# considering moving to HK from NY



## mkg2003ny

Dear All, I am considering moving to HK from NY for a job in Finance. 
The location of the job is near the International Finance Centre on Finance Street, 
Central Hong Kong. Can you please advise what is a convenient place to live as a single person? Somewhere in a happening area..... What is the appr. rent for a relatively new 1 BR apt? Also, what is the best way to meet ex pats since I will not know a single soul there?
Thanks SOOO much!!!


----------



## mkg2003ny

Thank you so much! Your response is precisely what I was looking for! I will write you again when I get the job offer. Could you please send me your e-mail address at mkg2003ny? Thanks again and Happy Holidays!


----------



## Add260

how the heck do you send private emails to eachother? ...ok i'm a dork! 
I would post my email address to you, but not in an open forum. perhaps u should send me yours first somehow thru this site, then i'll reply with mine in an email


----------



## jojo

Add260 said:


> how the heck do you send private emails to eachother? ...ok i'm a dork!
> I would post my email address to you, but not in an open forum. perhaps u should send me yours first somehow thru this site, then i'll reply with mine in an email


You both needed to have posted a minimum of 5 posts - so you've just got one more and then it will automatically be available for you 

Jo xxx


----------



## Add260

jojo said:


> You both needed to have posted a minimum of 5 posts - so you've just got one more and then it will automatically be available for you
> 
> Jo xxx


ok thanks! LOL


----------



## mkg2003ny

so sorry, did not know the rule. apologies!!!


----------



## jojo

mkg2003ny said:


> so sorry, did not know the rule. apologies!!!



No worries - just another two posts :clap2:

Jo xx


----------



## mkg2003ny

one really stupid question:are the salaries comparable to NY?


----------



## Add260

mkg2003ny said:


> one really stupid question:are the salaries comparable to NY?


They can be if you're on an expat contract (your company moved you here), but if you're on a local HK contract, the money is a lot less. I say about 25-35% less. My advise - don't move here unless you landed the HK assignment back home in the USA. Try your hand at sending your resume out to a few financial companies (MSDW, CITI) here in HK, and see if they'll hire you.


----------



## mkg2003ny

Thank you so much!!! Your help is fantastic!


----------



## Add260

welcome...crypted message, hope you get it
just find me on gmail


----------



## alexis.alvarez

*Moving from NY to HK*

I just moved here (from Japan, though, not NY), although I'm a native NY-er. I also work in Finance, as an editor. Still learning the ropes, but would be happy to share whatever I've learned.


----------



## HKGAnne

There is a lot of real estate to be had and you might even be able to get the company to sponsor a relocation package.

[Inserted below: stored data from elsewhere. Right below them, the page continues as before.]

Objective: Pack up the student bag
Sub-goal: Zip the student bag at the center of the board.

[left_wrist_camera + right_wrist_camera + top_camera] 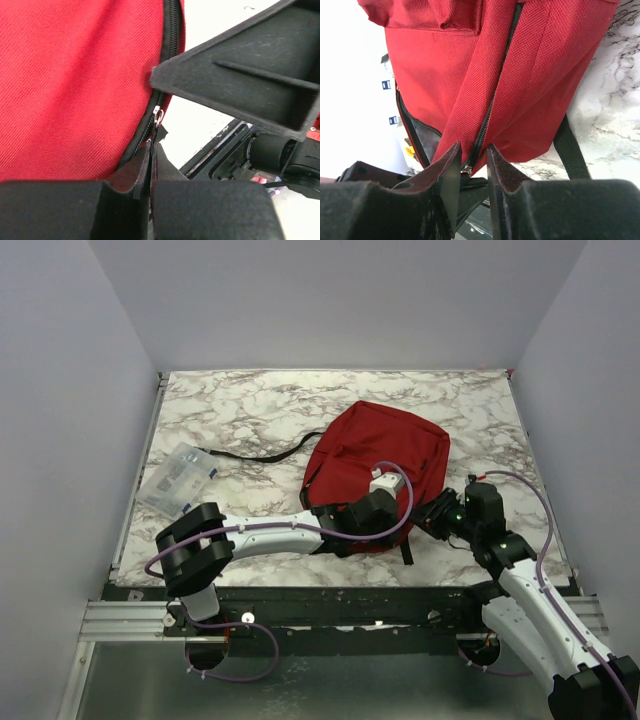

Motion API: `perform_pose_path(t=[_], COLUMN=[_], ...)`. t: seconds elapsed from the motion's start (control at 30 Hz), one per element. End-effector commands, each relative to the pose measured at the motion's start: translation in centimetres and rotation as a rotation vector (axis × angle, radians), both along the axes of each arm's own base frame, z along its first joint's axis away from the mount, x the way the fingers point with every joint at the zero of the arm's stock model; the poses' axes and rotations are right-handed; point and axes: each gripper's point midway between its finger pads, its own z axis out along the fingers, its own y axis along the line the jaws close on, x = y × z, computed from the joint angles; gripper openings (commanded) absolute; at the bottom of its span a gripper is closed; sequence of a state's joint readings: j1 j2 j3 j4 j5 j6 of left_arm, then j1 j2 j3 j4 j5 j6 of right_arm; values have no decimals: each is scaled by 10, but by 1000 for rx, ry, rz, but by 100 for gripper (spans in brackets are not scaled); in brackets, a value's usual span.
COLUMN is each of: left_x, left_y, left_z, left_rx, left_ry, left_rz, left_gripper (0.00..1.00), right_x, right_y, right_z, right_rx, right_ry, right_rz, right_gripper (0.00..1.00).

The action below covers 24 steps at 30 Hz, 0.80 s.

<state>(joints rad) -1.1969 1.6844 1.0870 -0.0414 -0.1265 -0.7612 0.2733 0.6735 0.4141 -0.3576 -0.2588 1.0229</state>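
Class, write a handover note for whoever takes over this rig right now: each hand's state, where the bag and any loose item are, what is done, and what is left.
Left hand: shut on the black zip pull at the near edge of the student bag.
Right hand: open, fingers either side of the zip line, gripping nothing.
The bag lies flat on the table. A clear packet lies to its left, outside it.
Done: zip pull grasped.
Left, probably: unzip the bag, put the packet in, close it. What is inside the bag cannot be seen.
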Motion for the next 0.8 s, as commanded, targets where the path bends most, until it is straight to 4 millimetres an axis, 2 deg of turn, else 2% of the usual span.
perform_pose_path(t=[0.0,0.2,0.33,0.43,0.5,0.57,0.6,0.63,0.77], left_x=[3,-13,-27,-32,-33,-28,-25,-18,-12], left_y=[4,-1,-7,-12,-7,1,9,19,62], left_z=[-3,11,15,10,3,-5,-12,-16,-30], left_rx=[48,-1,-24,-24,-9,17,57,104,235], left_ry=[-2,3,34,59,85,86,95,85,72], left_rz=[-5,-108,-191,-220,-193,-144,-115,-63,26], left_gripper=[0,0,0,0,0,0,0,0,0], right_x=[-5,-5,-2,-1,0,3,6,8,13], right_y=[-3,5,10,9,1,-5,-11,-17,-40], right_z=[-8,-12,-7,-12,-20,-23,-22,-21,-13], right_rx=[-13,38,80,73,54,46,27,6,-133], right_ry=[32,32,27,41,61,51,41,35,13], right_rz=[-13,11,7,-2,-52,-100,-135,-166,-223], right_gripper=[33,40,43,47,39,21,7,1,0])
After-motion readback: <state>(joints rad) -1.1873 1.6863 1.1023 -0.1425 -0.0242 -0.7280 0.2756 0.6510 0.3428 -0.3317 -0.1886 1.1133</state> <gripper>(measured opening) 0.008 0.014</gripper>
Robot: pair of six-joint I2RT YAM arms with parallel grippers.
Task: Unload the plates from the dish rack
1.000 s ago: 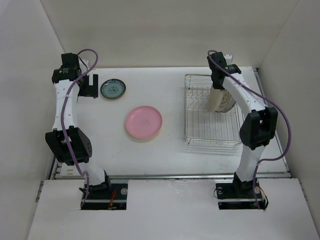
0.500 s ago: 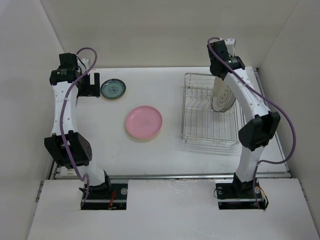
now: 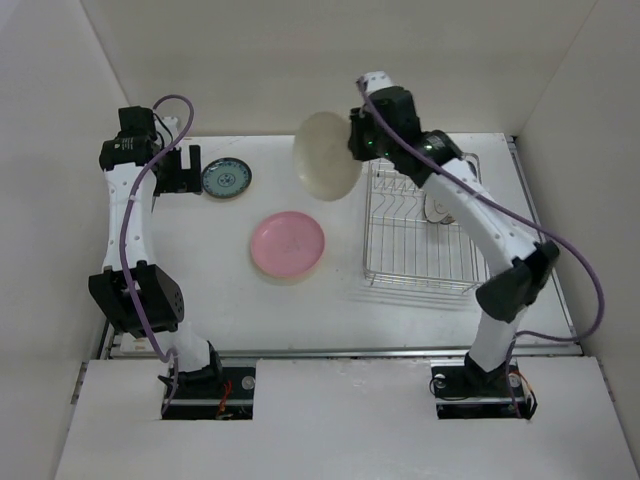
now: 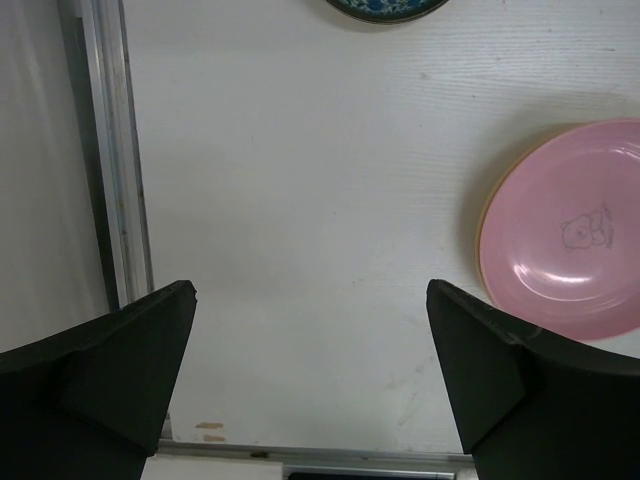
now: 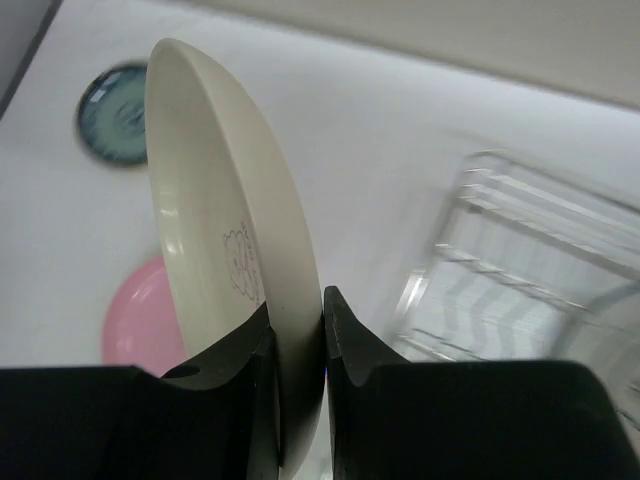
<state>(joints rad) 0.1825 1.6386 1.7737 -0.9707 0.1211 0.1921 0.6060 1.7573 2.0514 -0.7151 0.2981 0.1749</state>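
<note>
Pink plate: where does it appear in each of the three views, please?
Top external: the pink plate lies left of centre.
Left wrist: pink plate at the right edge, cut off by the frame.
Right wrist: pink plate at lower left, partly behind the cream plate.
Shared landmark: the teal plate.

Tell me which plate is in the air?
The cream plate, pinched by the right gripper. The pink plate and teal plate lie on the table; a white plate stands in the rack.
</note>
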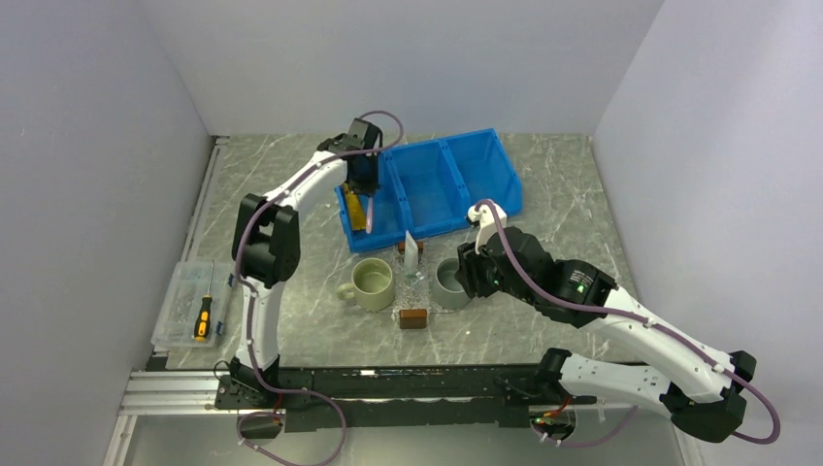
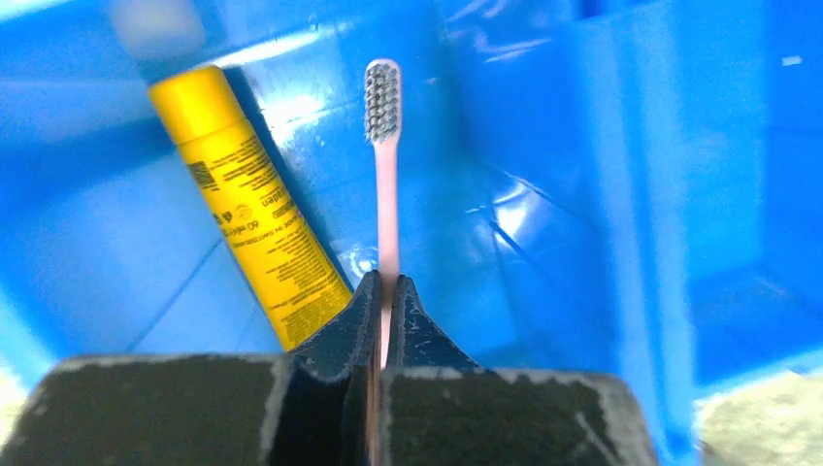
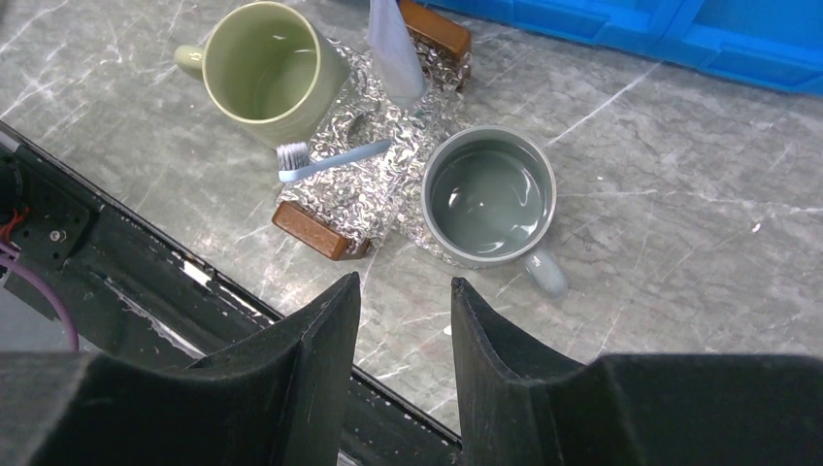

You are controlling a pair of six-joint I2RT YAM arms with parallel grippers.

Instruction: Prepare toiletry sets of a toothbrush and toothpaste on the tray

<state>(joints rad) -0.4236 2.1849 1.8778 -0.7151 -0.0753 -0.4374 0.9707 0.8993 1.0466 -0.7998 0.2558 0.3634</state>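
Observation:
My left gripper (image 1: 363, 187) (image 2: 385, 282) hangs in the left compartment of the blue bin (image 1: 485, 175) and is shut on a pale pink toothbrush (image 2: 386, 194), bristles pointing away. A yellow toothpaste tube (image 2: 257, 209) (image 1: 357, 212) lies in that compartment just left of it. The clear tray (image 3: 388, 184) (image 1: 415, 287), with a brown block handle (image 3: 315, 228) at each end, lies between two mugs. A pale blue toothbrush (image 3: 335, 158) and a white tube (image 3: 393, 49) (image 1: 411, 252) are on the tray. My right gripper (image 3: 403, 286) (image 1: 469, 269) is open and empty, above the table beside the tray.
A green mug (image 3: 262, 68) (image 1: 373, 282) stands left of the tray and a grey mug (image 3: 490, 194) (image 1: 450, 282) right of it. A clear box with a yellow-handled screwdriver (image 1: 203, 317) sits at the table's left edge. The black rail (image 3: 146, 282) runs along the near edge.

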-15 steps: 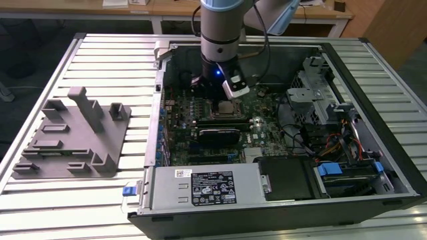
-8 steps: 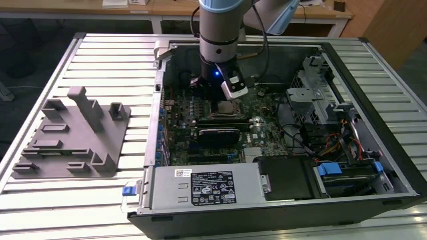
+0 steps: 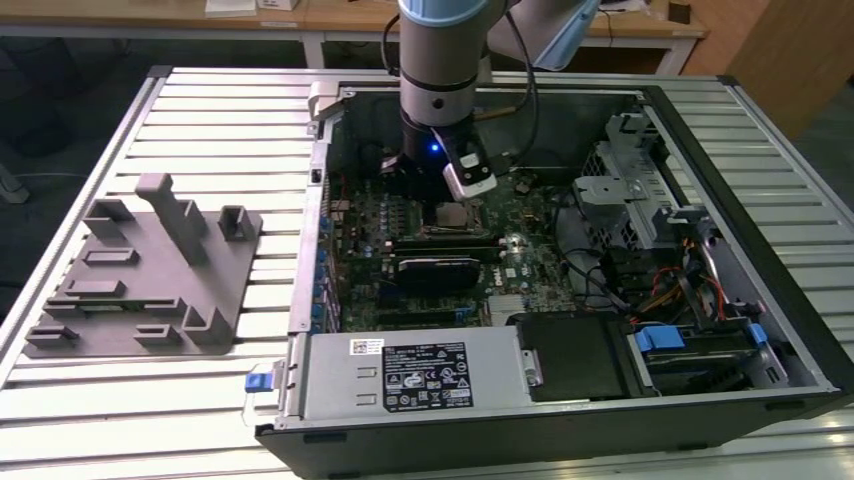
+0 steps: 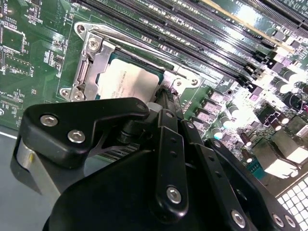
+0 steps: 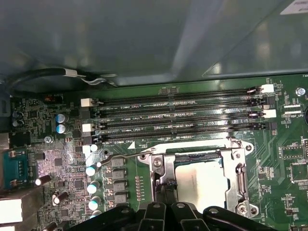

This normally has someone who will take you around a day and can also have a real estate agent. We really had the agent do their homework vs. trying to get five agents competing with eachother. Anyway wanting nightlife and a single social scene would be on your list of requirements. Any info. you can give them helps.

There are many expat groups in Hong Kong and many social events and this is aside from the ever popular night life. Within the groups there are also those who are single or married or working or not...I'm sure you get the idea. Meeting people was not a problem, getting enough sleep because I wanted to go, go, go was the problem. Good luck.


----------



## chibi1502

if u want to close your're office and like going to clubbing u can choose central (mid-level, caine road, hollywood road). Or Wanchai is a place also. no need walk up to the upside. have somel new service apartment also. but the price is better than central. coz's this 2 resons i moved to wanchai in couple months. 




mkg2003ny said:


> Dear All, I am considering moving to HK from NY for a job in Finance.
> The location of the job is near the International Finance Centre on Finance Street,
> Central Hong Kong. Can you please advise what is a convenient place to live as a single person? Somewhere in a happening area..... What is the appr. rent for a relatively new 1 BR apt? Also, what is the best way to meet ex pats since I will not know a single soul there?
> Thanks SOOO much!!!


----------